AIM OF THE EXERCISE: From the entries that follow, copy every line with the word "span".

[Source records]
━━━━━━━━━━━━━━━━━━━━

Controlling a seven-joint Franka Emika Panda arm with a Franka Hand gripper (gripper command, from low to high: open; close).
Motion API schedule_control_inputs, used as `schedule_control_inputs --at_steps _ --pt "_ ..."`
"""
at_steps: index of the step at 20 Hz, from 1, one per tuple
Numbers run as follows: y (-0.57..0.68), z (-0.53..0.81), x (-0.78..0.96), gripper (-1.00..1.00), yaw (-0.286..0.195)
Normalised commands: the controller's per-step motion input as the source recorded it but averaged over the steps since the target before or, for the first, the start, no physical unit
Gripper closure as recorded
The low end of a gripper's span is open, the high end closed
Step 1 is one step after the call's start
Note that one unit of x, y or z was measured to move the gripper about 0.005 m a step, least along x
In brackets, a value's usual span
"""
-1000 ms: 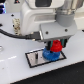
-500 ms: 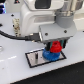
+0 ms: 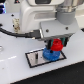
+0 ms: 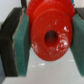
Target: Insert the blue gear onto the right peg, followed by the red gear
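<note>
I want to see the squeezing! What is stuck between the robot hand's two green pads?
The red gear sits between the hand's green pads. The wrist view shows a pad pressed against each side, centre hole facing the camera.

You've got a white tabletop (image 3: 15, 70) under the claw (image 3: 56, 46), running out past it on every side. The finish is glossy, with soft, pale glare on the stretch off the claw toward the exterior view's left. Behind the claw the backdrop (image 3: 6, 6) goes dark with blurry blue patches, too soft to identify. In the wrist view there's plain, evenly lit white surface beneath the claw.
</note>
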Motion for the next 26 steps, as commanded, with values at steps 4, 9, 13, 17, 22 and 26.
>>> schedule_control_inputs --at_steps 4,9,13,17,22,26 --pt "-0.23 -0.19 0.08 1.0 0.0" --pt "-0.18 -0.19 0.06 1.0 0.0" --pt "-0.16 0.07 0.01 1.0 0.0" --pt "-0.01 0.17 0.01 1.0 0.0" --pt "0.02 0.19 0.08 1.0 0.0" --pt "-0.15 -0.04 0.05 1.0 0.0"
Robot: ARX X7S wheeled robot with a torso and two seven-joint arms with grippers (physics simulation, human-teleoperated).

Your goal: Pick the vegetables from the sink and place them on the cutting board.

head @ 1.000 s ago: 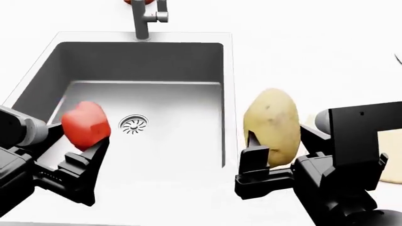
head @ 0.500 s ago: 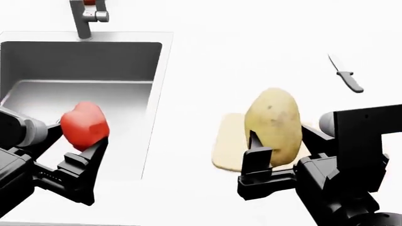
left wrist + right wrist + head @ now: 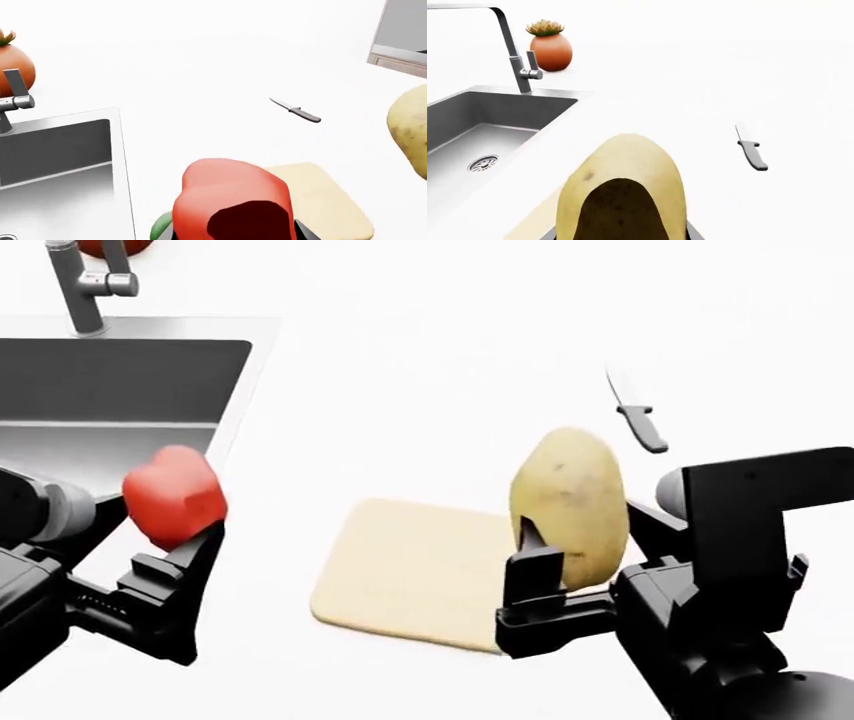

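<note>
At the far left sits the sink (image 3: pixel 127 390), its faucet (image 3: pixel 83 285) behind. Beside it, the left gripper (image 3: pixel 167 540) is clamped on the pepper (image 3: pixel 174 495), held up above the counter. Further right lies the board (image 3: pixel 414 570), bare. Over its right edge the right gripper (image 3: pixel 587 540) grips the potato (image 3: pixel 571 502) upright. A knife (image 3: pixel 638 412) lies beyond.

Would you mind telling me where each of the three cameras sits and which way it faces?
Head view: on the robot's head, looking forward and down at the cutting board; left gripper and right gripper show.
Left wrist view: near that gripper, facing the bell pepper and sink; barely any gripper.
Right wrist view: likewise, facing the potato.
All share the knife.
</note>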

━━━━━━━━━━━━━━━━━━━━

ANSWER TO THIS TASK:
The low end of a gripper's span is open, the high end closed
In brackets, a value's usual span

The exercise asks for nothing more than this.